◆ THE TASK
Extract the listing in its entirety, keeping each line identical to the original.

◆ DATA PROVIDED

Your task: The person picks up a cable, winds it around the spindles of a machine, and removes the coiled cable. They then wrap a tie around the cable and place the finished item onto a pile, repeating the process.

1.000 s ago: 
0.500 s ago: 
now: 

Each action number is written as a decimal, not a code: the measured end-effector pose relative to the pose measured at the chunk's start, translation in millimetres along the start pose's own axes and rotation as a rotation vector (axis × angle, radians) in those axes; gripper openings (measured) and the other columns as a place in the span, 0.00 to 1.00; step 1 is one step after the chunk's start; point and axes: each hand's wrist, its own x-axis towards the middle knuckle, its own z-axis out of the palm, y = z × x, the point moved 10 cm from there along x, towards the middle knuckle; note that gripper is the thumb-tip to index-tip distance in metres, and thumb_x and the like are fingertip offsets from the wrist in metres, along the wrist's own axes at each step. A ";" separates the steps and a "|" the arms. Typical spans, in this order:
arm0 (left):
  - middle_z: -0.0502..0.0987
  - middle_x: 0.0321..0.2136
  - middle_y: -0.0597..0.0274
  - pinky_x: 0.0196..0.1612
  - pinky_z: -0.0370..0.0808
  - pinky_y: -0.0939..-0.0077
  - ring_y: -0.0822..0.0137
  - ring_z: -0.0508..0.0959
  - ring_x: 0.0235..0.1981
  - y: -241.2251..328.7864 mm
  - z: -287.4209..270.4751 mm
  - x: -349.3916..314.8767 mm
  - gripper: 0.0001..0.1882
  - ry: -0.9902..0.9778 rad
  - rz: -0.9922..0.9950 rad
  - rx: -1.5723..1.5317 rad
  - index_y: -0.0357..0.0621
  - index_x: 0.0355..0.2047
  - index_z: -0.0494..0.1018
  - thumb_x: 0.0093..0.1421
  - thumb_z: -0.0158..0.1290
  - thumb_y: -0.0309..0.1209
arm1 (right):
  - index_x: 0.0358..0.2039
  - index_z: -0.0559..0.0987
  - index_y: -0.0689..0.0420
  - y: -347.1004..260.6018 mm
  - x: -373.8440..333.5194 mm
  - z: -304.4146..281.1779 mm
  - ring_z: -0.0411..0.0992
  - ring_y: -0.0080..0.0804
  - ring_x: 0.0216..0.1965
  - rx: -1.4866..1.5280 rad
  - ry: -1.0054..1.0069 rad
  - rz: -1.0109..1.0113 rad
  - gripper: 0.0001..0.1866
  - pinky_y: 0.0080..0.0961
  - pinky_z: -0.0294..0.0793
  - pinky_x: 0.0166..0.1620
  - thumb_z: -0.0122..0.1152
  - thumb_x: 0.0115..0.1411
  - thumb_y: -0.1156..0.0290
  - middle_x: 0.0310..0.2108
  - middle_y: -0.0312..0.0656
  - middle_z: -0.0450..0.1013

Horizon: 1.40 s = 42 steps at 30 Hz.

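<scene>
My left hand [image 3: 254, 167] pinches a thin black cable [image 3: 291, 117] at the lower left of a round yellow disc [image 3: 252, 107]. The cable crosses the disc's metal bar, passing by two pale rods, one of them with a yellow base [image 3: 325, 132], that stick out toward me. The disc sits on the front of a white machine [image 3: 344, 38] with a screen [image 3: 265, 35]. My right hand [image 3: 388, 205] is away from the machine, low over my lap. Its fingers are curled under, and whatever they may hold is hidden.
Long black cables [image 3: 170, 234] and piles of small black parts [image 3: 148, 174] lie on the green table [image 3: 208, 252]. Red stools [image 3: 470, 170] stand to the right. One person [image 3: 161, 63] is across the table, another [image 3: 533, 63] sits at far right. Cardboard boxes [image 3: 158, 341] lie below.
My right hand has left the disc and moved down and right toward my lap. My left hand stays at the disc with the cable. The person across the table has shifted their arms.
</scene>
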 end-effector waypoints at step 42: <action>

◆ FINAL ANSWER
Your task: The person picks up a cable, winds it around the spindles of a machine, and removes the coiled cable. They then wrap a tie around the cable and place the finished item onto a pile, repeating the process.

1.000 s ago: 
0.500 s ago: 
now: 

Each action number is written as a decimal, not a code: the measured end-effector pose relative to the pose measured at the chunk's start, translation in millimetres along the start pose's own axes and rotation as a rotation vector (axis × angle, radians) in those axes; gripper openings (measured) and the other columns as a place in the span, 0.00 to 1.00; step 1 is one step after the chunk's start; point and axes: each hand's wrist, its own x-axis towards the middle knuckle, its own z-axis out of the palm, y = z × x, the point moved 10 cm from there along x, towards the middle knuckle; note that gripper is the thumb-tip to index-tip distance in metres, and thumb_x and the like are fingertip offsets from the wrist in metres, along the wrist's own axes at each step. A ";" separates the steps and a "|" the arms. Typical spans, in this order:
arm0 (left):
  - middle_z: -0.0502..0.0987
  - middle_x: 0.0321..0.2136
  - middle_y: -0.0597..0.0274
  - pinky_x: 0.0196..0.1612
  - pinky_z: -0.0370..0.0808
  - pinky_y: -0.0939..-0.0077
  - ring_y: -0.0822..0.0137
  - ring_z: -0.0508..0.0959
  - ring_x: 0.0235..0.1981
  - y: -241.2251..328.7864 mm
  - z: -287.4209..270.4751 mm
  - x: -349.3916..314.8767 mm
  - gripper: 0.0001..0.1882
  - ry: -0.9902..0.9778 rad
  - rz: -0.9922..0.9950 rad
  - rx: -1.5723..1.5317 rad
  - index_y: -0.0357..0.0621
  - index_x: 0.0355..0.2047
  - index_z: -0.0494..0.1018
  - thumb_x: 0.0093..0.1421
  - thumb_z: -0.0158..0.1290
  - thumb_y: -0.0309..0.1209
arm1 (right):
  - index_x: 0.0358..0.2039
  - index_z: -0.0559..0.0987
  - index_y: -0.0689..0.0420
  - y: -347.1004..260.6018 mm
  - x: -373.8440..333.5194 mm
  - z: -304.4146..281.1779 mm
  - ring_z: -0.0411..0.0992
  - ring_y: -0.0080..0.0804
  - ring_x: 0.0216..0.1965
  - rx: -1.4866..1.5280 rad
  - ry: -1.0054..1.0069 rad
  - rz: -1.0109..1.0113 rad
  - gripper: 0.0001..0.1866
  - pinky_y: 0.0080..0.0961
  - pinky_z: -0.0294..0.0793
  - pinky_x: 0.0166..0.1620
  - thumb_z: -0.0122..0.1152
  - thumb_x: 0.0115..0.1411
  - thumb_y: -0.1156..0.0290
  - middle_x: 0.0310..0.2108
  - middle_y: -0.0312..0.0656
  - middle_z: -0.0450..0.1013

Horizon: 1.40 s = 42 steps at 30 Hz.

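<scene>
My left hand [image 3: 254, 167] pinches a thin black cable [image 3: 291, 117] at the lower left of a round yellow disc [image 3: 252, 107]. The cable crosses the disc's metal bar, passing by two pale rods, one of them with a yellow base [image 3: 325, 132], that stick out toward me. The disc sits on the front of a white machine [image 3: 344, 38] with a screen [image 3: 265, 35]. My right hand [image 3: 388, 205] is away from the machine, low over my lap. Its fingers are curled under, and whatever they may hold is hidden.
Long black cables [image 3: 170, 234] and piles of small black parts [image 3: 148, 174] lie on the green table [image 3: 208, 252]. Red stools [image 3: 470, 170] stand to the right. One person [image 3: 161, 63] is across the table, another [image 3: 533, 63] sits at far right. Cardboard boxes [image 3: 158, 341] lie below.
My right hand has left the disc and moved down and right toward my lap. My left hand stays at the disc with the cable. The person across the table has shifted their arms.
</scene>
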 end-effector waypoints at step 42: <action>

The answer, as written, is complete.